Influenced by his friendship in the 1840s with Andrea Maffei, a poet and man of letters who had suggested both Schiller's Die Räuber (The Robbers) and Shakespeare's play Macbeth as suitable subjects for operas, Giuseppe Verdi received a commission from Florence's Teatro della Pergola, but no particular opera was specified. He only started working on Macbeth in September 1846, the reason for that choice was the availability of a particular singer, the baritone Felice Varesi who would sing the title role. With Varesi under contract, Verdi could focus on the music for Macbeth. (Maffei was already writing a libretto for I masnadieri, which was based on the suggested Schiller play, but it could have been substituted for Macbeth had the baritone not been available.) As a result of various complications, including Verdi's illness, that work was not to receive its premiere until July 1847.

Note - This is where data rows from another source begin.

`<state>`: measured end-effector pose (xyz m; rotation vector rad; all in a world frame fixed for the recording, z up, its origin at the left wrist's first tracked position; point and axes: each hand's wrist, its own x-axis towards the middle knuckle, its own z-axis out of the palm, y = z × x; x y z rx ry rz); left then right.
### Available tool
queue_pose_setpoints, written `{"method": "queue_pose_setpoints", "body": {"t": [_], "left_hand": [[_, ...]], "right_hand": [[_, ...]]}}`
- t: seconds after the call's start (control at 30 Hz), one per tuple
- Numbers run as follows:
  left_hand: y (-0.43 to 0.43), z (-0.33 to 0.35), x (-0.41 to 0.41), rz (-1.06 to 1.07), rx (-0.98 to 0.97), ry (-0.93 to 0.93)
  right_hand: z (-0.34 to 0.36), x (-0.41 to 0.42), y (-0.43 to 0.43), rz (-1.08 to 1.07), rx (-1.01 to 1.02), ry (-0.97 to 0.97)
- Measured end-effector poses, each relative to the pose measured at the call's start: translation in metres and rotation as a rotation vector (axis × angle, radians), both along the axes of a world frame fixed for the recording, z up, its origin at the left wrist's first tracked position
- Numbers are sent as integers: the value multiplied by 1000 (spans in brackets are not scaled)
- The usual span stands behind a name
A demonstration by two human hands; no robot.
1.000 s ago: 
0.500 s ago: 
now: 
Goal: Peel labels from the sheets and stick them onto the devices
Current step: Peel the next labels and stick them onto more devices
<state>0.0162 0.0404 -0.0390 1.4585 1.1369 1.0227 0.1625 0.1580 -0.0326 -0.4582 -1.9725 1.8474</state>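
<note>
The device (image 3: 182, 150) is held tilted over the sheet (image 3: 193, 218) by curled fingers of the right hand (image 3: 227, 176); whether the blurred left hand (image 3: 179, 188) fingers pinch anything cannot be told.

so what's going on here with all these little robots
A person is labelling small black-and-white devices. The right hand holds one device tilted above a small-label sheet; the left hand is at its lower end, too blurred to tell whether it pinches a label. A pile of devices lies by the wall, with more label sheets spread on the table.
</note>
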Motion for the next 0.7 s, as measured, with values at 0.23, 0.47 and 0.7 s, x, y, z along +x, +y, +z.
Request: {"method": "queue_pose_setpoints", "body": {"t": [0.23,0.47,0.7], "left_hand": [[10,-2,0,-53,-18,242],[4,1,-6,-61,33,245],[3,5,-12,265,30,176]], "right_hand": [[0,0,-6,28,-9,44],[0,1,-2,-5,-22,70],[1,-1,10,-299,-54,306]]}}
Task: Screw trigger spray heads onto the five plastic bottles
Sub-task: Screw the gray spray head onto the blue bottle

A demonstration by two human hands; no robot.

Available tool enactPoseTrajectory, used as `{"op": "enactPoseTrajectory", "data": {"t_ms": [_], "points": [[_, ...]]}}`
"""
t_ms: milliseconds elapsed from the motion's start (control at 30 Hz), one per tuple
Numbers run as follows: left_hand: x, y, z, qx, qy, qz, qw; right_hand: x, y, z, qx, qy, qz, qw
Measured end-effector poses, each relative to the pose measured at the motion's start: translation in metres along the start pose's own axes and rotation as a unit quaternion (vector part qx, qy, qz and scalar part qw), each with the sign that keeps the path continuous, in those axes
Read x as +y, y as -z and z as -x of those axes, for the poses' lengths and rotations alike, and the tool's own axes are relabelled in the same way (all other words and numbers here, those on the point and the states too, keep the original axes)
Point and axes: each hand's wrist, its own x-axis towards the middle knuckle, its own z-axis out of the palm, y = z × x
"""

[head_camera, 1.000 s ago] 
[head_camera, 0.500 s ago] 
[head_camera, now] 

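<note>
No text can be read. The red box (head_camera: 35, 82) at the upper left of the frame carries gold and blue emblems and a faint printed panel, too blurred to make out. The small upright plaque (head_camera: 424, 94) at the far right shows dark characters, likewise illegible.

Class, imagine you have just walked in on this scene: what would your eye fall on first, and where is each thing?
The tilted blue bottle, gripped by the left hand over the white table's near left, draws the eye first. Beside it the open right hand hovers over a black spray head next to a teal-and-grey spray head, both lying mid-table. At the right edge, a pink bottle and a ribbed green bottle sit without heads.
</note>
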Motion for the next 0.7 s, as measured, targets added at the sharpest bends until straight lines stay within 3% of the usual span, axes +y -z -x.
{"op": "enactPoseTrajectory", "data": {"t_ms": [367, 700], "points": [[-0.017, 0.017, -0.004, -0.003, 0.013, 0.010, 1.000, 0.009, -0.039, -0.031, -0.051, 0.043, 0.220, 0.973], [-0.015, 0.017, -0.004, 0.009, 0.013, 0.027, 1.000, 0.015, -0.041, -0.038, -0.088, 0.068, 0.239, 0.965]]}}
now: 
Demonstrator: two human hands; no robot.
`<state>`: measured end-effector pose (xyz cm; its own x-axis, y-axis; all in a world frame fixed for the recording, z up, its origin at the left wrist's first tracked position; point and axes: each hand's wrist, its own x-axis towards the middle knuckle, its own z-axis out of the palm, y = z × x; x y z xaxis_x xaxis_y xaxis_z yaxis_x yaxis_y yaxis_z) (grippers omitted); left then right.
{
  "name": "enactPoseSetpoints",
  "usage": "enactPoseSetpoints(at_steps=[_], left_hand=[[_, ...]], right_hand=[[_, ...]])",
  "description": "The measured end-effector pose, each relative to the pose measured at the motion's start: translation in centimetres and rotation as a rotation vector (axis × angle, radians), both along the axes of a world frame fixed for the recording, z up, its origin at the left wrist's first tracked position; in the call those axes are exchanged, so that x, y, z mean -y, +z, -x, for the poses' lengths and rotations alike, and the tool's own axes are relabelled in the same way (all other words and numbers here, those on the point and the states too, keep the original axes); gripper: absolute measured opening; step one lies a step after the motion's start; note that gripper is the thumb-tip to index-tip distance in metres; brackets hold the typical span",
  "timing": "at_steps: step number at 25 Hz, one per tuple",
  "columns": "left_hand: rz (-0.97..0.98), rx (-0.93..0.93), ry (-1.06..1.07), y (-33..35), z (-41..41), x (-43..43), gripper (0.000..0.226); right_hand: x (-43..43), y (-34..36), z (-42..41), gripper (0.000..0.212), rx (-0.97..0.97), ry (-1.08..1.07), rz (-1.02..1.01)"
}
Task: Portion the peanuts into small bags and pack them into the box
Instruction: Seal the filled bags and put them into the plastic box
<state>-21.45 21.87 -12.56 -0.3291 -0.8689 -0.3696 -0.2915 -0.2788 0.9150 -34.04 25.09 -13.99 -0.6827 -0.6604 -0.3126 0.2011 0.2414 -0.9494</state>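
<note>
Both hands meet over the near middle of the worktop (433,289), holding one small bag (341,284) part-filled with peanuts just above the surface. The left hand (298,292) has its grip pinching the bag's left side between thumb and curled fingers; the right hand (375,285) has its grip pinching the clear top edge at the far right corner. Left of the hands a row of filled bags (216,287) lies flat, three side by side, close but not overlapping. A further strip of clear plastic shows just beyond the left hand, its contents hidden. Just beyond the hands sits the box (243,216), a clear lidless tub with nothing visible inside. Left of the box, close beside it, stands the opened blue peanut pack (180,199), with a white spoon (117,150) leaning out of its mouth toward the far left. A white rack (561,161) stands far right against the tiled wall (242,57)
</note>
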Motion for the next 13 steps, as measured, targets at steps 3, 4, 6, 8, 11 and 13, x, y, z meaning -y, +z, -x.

Piave's text was based on a prose translation by Carlo Rusconi that had been published in Turin in 1838. Verdi did not encounter Shakespeare's original work until after the opera's first performance. However, he had read Shakespeare in translation for many years, as noted in an 1865 letter: "He is one of my favorite poets. I have had him in my hands from my earliest youth".

Writing to Piave, Verdi made it clear how important this subject was to him: "....This tragedy is one of the greatest creations of man... If we can't make something great out of it, let us at least try to do something out of the ordinary." Despite disagreements and Verdi's need to constantly bully Piave into correcting his drafts (to the point where Maffei had a hand in re-writing some scenes of the libretto, especially the witches' chorus in Act 3 and the sleepwalking scene), their version follows Shakespeare's play quite closely, but with some changes. Instead of using three witches as in the play, there is a large female chorus of witches, singing in three-part harmony (they are divided in three groups, and every group sings as a single witch, using "I" and not "we"). The last act begins with an assembly of refugees on the English border and, in the revised version, ends with a chorus of bards celebrating victory over the tyrant.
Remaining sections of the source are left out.